**** PROVIDED MATERIAL ****

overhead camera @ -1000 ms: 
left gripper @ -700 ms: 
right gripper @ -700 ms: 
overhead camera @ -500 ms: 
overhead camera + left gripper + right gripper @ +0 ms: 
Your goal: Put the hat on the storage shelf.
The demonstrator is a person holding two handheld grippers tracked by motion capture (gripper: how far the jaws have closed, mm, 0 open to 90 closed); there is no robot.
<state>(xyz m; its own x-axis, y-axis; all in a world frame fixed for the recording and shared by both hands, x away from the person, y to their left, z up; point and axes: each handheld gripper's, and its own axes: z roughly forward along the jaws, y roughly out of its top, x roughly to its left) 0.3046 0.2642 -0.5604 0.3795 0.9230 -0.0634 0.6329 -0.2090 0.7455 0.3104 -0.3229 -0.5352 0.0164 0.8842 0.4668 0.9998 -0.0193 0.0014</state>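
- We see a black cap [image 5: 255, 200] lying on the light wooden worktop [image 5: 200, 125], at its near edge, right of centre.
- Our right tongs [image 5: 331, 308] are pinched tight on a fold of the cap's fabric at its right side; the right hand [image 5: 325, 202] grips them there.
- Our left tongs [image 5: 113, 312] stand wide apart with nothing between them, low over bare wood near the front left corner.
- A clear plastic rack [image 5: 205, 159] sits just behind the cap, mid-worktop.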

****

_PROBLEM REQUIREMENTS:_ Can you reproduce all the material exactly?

_PROBLEM SOLUTION:_
overhead camera @ -1000 ms: 
left gripper @ -700 ms: 
right gripper @ -700 ms: 
overhead camera @ -500 ms: 
overhead camera + left gripper + right gripper @ +0 ms: 
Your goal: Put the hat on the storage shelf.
The demonstrator is a person holding two handheld grippers tracked by motion capture (gripper: how far the jaws have closed, mm, 0 open to 90 closed); there is no robot.
<state>(xyz m; its own x-axis, y-axis; all in a world frame fixed for the recording and shared by both hands, x away from the person, y to their left, z up; point and axes: each handheld gripper's, and its own axes: z roughly forward along the jaws, y roughly out of its top, x roughly to its left) 0.3046 0.2642 -0.5604 0.3795 0.9230 -0.0634 0.6329 -0.2090 0.7455 0.3104 -0.3229 -0.5352 0.0164 0.8842 0.4668 0.9998 -0.0193 0.0014</state>
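- We see a black cap [image 5: 255, 200] lying on the light wooden worktop [image 5: 200, 125], at its near edge, right of centre.
- Our right tongs [image 5: 331, 308] are pinched tight on a fold of the cap's fabric at its right side; the right hand [image 5: 325, 202] grips them there.
- Our left tongs [image 5: 113, 312] stand wide apart with nothing between them, low over bare wood near the front left corner.
- A clear plastic rack [image 5: 205, 159] sits just behind the cap, mid-worktop.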

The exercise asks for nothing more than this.